Segment Start: Data to process

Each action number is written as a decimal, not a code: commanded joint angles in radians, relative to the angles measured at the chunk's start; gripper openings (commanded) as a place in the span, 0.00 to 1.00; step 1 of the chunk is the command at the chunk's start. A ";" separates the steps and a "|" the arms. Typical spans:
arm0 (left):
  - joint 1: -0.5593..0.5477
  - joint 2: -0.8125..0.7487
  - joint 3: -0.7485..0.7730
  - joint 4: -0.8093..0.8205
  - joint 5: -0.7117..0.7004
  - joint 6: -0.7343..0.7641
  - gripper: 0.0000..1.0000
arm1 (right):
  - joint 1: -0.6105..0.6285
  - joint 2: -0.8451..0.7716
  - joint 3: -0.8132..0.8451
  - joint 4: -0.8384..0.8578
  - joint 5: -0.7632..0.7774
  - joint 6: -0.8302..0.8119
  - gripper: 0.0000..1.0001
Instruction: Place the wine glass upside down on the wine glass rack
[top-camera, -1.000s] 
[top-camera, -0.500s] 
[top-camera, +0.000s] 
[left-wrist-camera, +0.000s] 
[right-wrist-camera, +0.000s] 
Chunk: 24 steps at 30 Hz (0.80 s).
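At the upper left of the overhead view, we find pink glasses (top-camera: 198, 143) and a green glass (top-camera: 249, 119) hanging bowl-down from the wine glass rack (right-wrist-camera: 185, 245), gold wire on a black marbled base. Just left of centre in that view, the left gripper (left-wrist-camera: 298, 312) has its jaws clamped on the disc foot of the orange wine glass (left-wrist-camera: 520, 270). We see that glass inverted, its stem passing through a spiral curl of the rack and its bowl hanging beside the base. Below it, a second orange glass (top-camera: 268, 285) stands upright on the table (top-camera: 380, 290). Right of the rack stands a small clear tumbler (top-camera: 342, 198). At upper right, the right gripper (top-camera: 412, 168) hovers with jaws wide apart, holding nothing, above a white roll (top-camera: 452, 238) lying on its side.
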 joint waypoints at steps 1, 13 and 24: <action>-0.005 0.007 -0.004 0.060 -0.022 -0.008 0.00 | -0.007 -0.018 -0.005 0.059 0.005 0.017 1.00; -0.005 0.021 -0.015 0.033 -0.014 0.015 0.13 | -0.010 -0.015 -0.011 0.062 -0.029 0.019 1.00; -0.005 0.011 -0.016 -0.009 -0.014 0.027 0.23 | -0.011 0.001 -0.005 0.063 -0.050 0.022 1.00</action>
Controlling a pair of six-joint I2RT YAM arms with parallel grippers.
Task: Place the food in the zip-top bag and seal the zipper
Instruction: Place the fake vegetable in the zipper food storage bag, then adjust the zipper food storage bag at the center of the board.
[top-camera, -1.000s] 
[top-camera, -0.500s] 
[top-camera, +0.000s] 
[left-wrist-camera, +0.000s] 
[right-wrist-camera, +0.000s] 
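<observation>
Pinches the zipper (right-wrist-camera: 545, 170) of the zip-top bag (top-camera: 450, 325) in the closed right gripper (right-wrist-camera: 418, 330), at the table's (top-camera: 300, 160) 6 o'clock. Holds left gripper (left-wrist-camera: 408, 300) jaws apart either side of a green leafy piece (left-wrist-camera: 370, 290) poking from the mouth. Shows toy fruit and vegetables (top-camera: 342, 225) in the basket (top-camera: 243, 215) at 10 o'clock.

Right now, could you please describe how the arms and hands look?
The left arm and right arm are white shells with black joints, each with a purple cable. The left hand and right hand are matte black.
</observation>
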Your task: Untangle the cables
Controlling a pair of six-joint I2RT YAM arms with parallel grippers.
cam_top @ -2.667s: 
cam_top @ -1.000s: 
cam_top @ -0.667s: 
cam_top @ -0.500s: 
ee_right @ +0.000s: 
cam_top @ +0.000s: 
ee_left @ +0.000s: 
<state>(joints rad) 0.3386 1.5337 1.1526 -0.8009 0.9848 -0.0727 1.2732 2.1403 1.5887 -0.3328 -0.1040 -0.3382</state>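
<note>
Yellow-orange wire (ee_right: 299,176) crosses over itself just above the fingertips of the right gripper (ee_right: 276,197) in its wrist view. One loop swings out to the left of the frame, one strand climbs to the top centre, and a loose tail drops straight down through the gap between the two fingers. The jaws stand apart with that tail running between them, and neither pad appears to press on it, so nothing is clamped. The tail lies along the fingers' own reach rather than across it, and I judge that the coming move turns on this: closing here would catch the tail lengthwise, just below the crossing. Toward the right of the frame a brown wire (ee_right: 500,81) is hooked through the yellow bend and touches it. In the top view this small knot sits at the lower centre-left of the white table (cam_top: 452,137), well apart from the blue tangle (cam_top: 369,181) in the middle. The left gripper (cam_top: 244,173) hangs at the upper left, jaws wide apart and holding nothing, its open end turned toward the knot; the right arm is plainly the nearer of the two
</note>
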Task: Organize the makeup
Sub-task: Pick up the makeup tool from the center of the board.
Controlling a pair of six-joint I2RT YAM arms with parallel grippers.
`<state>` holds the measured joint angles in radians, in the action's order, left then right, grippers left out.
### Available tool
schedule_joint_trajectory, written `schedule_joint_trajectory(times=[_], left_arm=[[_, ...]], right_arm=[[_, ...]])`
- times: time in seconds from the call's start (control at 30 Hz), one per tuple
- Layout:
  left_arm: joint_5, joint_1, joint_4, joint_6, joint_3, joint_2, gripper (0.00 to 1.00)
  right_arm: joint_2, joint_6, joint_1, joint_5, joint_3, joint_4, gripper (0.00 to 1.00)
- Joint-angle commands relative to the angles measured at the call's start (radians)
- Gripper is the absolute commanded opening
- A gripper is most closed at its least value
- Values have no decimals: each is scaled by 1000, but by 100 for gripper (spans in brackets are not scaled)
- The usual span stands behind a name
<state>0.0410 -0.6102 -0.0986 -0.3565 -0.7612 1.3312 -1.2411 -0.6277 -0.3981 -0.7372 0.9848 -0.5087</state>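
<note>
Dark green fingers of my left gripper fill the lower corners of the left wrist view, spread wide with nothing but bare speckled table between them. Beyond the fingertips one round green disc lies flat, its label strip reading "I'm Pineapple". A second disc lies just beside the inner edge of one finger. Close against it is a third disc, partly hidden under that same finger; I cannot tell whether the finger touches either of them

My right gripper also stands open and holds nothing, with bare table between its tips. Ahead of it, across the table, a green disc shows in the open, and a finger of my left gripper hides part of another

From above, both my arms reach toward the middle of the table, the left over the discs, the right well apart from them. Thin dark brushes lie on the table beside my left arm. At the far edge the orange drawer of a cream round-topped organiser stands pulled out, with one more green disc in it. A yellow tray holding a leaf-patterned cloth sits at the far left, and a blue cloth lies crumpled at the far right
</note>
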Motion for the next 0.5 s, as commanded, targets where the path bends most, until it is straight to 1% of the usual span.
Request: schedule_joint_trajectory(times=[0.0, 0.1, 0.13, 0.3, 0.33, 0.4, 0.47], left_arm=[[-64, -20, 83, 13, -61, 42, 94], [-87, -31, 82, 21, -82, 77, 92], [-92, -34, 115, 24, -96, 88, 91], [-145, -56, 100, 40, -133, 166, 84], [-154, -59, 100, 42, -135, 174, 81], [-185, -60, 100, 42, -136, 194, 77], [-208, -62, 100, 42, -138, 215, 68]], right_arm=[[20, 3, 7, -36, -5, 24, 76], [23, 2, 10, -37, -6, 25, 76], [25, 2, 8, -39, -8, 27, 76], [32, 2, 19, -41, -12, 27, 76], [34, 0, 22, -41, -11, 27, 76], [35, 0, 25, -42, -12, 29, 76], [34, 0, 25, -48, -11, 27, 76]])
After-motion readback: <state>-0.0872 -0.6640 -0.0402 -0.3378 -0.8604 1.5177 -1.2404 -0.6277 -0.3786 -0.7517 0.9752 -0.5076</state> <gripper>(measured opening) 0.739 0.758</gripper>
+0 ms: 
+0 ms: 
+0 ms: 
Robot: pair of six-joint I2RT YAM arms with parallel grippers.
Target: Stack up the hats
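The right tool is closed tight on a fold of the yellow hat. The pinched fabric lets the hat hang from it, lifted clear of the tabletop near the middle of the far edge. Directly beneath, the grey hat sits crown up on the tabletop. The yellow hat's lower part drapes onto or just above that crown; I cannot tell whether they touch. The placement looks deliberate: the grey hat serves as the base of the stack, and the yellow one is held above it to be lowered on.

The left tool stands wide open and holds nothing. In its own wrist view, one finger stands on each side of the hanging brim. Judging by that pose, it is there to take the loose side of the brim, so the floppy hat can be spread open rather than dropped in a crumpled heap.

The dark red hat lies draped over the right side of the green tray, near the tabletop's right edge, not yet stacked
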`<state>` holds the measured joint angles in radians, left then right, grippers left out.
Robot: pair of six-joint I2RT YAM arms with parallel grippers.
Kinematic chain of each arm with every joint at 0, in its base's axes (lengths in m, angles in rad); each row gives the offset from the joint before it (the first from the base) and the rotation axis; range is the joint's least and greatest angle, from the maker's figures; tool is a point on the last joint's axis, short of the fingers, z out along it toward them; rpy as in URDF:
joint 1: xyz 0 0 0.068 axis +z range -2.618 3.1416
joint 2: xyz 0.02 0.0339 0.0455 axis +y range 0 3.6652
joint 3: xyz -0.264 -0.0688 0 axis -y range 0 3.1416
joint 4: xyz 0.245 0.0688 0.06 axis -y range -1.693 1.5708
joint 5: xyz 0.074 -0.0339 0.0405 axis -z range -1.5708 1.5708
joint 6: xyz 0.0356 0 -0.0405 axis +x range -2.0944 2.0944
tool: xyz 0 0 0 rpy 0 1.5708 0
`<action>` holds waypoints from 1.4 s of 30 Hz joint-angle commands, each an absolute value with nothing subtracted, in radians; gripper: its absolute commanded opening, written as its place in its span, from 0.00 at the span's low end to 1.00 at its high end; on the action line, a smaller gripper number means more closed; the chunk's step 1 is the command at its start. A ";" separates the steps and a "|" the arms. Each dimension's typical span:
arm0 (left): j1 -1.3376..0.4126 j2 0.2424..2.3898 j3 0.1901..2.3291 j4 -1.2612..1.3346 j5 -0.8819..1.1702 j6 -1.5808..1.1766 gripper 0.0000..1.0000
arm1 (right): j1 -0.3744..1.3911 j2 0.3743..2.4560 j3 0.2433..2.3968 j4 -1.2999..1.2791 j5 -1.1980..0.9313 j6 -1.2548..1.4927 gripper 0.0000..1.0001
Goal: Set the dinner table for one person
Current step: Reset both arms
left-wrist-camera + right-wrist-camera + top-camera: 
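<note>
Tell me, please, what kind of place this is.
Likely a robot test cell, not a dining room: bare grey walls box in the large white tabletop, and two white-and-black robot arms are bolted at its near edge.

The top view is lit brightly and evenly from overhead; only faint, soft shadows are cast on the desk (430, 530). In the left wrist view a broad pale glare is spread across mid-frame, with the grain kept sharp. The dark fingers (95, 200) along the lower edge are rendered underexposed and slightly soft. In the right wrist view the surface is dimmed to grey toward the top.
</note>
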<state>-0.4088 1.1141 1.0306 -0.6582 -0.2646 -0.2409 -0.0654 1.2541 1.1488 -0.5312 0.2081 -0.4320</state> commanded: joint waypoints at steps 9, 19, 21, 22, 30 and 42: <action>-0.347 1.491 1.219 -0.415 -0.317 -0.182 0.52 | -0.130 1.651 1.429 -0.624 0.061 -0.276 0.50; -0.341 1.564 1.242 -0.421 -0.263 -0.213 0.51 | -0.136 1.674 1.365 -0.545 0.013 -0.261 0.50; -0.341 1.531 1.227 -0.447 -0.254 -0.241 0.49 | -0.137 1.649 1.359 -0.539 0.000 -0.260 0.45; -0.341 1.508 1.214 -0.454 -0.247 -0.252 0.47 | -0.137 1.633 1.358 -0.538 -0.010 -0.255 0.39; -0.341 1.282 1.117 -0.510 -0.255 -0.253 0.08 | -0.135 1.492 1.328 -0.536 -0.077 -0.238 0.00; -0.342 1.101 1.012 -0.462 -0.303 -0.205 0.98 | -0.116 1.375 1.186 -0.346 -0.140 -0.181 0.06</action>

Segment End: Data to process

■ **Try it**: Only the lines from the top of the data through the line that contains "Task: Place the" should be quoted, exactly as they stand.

■ **Written answer**:
Each action number is written as a decimal, not a code: commanded joint angles in radians, relative to the angles measured at the chunk's start; gripper openings (commanded) as a place in the span, 0.00 to 1.00; step 1 of the chunk is the command at the chunk's start. A ";" separates the steps and a "|" the arms. Typical spans:
arm0 (left):
  - joint 1: -0.5593..0.5477
  - joint 2: -0.8125..0.7487
  - joint 3: -0.7485..0.7730
  - joint 4: -0.8093..0.8205
  - joint 5: -0.7117..0.7004
  - joint 6: -0.7343..0.7641
  - gripper: 0.0000..1.0000
arm1 (right):
  - joint 1: -0.6105..0.6285
  - joint 2: -0.8451..0.7716
  - joint 3: -0.8132..0.8451
  - joint 4: -0.8384..0.8578
  - joint 5: -0.7632..0.7774
  - joint 6: -0.8302..0.8119
  - gripper: 0.0000..1.0001
Instruction: Place the wine glass upside down on the wine glass rack
[top-camera, -1.000s] 
[top-camera, -0.500s] 
[top-camera, +0.000s] 
[left-wrist-camera, +0.000s] 
[right-wrist-camera, +0.000s] 
Chunk: 24 steps at 30 Hz (0.80 s).
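At the upper left of the overhead view, we find pink glasses (top-camera: 198, 143) and a green glass (top-camera: 249, 119) hanging bowl-down from the wine glass rack (right-wrist-camera: 185, 245), gold wire on a black marbled base. Just left of centre in that view, the left gripper (left-wrist-camera: 298, 312) has its jaws clamped on the disc foot of the orange wine glass (left-wrist-camera: 520, 270). We see that glass inverted, its stem passing through a spiral curl of the rack and its bowl hanging beside the base. Below it, a second orange glass (top-camera: 268, 285) stands upright on the table (top-camera: 380, 290). Right of the rack stands a small clear tumbler (top-camera: 342, 198). At upper right, the right gripper (top-camera: 412, 168) hovers with jaws wide apart, holding nothing, above a white roll (top-camera: 452, 238) lying on its side.
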 joint waypoints at steps 1, 13 and 24: <action>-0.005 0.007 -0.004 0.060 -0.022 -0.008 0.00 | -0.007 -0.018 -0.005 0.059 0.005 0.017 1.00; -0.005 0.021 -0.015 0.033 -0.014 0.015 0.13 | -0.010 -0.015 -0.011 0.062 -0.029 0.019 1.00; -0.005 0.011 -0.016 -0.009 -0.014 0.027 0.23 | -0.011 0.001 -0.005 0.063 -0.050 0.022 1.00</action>
Controlling a pair of six-joint I2RT YAM arms with parallel grippers.
Task: Place the food in the zip-top bag and seal the zipper

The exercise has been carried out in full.